§ BRIEF
Emit the line that holds "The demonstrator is" and all lines following it through the end of the data, verbatim, and nothing else.

- - -

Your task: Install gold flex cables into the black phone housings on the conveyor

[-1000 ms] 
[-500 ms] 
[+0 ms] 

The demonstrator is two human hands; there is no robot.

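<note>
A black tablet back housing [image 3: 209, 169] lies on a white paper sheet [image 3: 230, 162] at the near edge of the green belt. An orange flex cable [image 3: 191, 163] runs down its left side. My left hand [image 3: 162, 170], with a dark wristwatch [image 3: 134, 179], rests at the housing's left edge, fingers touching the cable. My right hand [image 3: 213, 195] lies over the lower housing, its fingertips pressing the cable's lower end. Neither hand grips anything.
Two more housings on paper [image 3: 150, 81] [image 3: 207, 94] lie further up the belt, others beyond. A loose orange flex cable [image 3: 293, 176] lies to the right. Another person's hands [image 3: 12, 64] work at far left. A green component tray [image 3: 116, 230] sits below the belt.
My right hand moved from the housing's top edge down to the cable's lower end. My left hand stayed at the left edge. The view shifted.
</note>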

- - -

§ RESPONSE AREA
The demonstrator is two human hands; there is no robot.

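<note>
A black tablet back housing [image 3: 209, 169] lies on a white paper sheet [image 3: 230, 162] at the near edge of the green belt. An orange flex cable [image 3: 191, 163] runs down its left side. My left hand [image 3: 162, 170], with a dark wristwatch [image 3: 134, 179], rests at the housing's left edge, fingers touching the cable. My right hand [image 3: 213, 195] lies over the lower housing, its fingertips pressing the cable's lower end. Neither hand grips anything.
Two more housings on paper [image 3: 150, 81] [image 3: 207, 94] lie further up the belt, others beyond. A loose orange flex cable [image 3: 293, 176] lies to the right. Another person's hands [image 3: 12, 64] work at far left. A green component tray [image 3: 116, 230] sits below the belt.
My right hand moved from the housing's top edge down to the cable's lower end. My left hand stayed at the left edge. The view shifted.
</note>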

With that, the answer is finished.